ASSIGNMENT - An exact copy of the listing below is needed, with no pictures in it.
RECORDED INFORMATION below:
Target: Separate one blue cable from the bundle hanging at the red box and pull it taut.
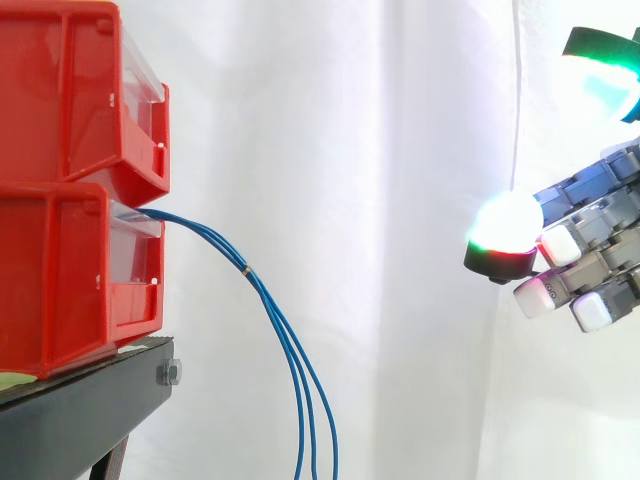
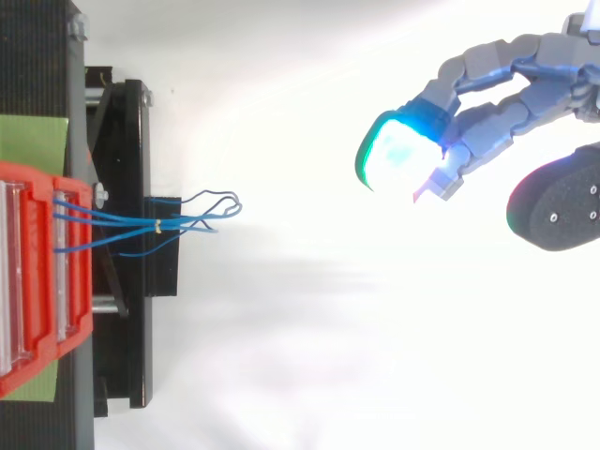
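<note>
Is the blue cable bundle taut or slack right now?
Slack: the blue cables droop from the lower red bin, hand well apart.

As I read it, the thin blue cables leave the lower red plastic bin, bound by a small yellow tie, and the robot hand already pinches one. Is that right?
Not quite. The side view shows the hand pinching nothing; it hangs well right of the thin blue cables, touching none. The lower red plastic bin and small yellow tie are as you say.
</note>
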### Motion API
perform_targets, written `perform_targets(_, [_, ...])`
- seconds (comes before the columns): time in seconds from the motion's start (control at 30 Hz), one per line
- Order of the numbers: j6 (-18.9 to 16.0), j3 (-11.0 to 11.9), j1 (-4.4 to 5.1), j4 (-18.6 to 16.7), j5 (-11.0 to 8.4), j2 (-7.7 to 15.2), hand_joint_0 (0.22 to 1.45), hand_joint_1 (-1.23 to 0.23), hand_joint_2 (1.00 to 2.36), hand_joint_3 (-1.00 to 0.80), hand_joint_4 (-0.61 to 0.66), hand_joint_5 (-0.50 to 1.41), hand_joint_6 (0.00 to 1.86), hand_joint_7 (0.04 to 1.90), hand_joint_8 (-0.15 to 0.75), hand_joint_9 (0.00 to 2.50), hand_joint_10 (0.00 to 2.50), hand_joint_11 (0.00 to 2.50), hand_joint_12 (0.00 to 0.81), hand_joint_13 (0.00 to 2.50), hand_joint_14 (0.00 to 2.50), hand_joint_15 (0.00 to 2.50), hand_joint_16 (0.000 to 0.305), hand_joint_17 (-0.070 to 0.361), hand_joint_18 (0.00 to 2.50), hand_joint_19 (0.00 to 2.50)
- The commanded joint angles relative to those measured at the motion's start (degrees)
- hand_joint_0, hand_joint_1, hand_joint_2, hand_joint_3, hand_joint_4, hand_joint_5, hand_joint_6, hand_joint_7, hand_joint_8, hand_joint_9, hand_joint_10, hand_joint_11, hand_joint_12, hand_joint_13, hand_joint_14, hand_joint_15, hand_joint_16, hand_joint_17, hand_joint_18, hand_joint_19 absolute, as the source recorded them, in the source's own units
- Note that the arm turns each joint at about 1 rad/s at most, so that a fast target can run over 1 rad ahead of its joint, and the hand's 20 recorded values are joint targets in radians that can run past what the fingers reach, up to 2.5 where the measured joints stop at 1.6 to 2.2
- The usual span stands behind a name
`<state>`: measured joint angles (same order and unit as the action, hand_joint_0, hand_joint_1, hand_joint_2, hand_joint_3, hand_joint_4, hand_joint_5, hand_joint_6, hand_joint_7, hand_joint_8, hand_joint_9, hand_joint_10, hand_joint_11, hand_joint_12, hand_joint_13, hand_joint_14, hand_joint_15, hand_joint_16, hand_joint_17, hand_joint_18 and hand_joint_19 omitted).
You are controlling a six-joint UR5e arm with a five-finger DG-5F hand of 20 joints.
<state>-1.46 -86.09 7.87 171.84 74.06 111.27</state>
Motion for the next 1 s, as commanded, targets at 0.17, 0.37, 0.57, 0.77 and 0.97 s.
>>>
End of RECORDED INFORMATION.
SOLUTION BELOW -
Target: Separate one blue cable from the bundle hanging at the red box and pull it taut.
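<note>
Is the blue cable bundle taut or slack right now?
Slack: the blue cables droop from the lower red bin, hand well apart.

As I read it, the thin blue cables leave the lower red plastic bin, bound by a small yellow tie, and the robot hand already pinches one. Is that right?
Not quite. The side view shows the hand pinching nothing; it hangs well right of the thin blue cables, touching none. The lower red plastic bin and small yellow tie are as you say.
</note>
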### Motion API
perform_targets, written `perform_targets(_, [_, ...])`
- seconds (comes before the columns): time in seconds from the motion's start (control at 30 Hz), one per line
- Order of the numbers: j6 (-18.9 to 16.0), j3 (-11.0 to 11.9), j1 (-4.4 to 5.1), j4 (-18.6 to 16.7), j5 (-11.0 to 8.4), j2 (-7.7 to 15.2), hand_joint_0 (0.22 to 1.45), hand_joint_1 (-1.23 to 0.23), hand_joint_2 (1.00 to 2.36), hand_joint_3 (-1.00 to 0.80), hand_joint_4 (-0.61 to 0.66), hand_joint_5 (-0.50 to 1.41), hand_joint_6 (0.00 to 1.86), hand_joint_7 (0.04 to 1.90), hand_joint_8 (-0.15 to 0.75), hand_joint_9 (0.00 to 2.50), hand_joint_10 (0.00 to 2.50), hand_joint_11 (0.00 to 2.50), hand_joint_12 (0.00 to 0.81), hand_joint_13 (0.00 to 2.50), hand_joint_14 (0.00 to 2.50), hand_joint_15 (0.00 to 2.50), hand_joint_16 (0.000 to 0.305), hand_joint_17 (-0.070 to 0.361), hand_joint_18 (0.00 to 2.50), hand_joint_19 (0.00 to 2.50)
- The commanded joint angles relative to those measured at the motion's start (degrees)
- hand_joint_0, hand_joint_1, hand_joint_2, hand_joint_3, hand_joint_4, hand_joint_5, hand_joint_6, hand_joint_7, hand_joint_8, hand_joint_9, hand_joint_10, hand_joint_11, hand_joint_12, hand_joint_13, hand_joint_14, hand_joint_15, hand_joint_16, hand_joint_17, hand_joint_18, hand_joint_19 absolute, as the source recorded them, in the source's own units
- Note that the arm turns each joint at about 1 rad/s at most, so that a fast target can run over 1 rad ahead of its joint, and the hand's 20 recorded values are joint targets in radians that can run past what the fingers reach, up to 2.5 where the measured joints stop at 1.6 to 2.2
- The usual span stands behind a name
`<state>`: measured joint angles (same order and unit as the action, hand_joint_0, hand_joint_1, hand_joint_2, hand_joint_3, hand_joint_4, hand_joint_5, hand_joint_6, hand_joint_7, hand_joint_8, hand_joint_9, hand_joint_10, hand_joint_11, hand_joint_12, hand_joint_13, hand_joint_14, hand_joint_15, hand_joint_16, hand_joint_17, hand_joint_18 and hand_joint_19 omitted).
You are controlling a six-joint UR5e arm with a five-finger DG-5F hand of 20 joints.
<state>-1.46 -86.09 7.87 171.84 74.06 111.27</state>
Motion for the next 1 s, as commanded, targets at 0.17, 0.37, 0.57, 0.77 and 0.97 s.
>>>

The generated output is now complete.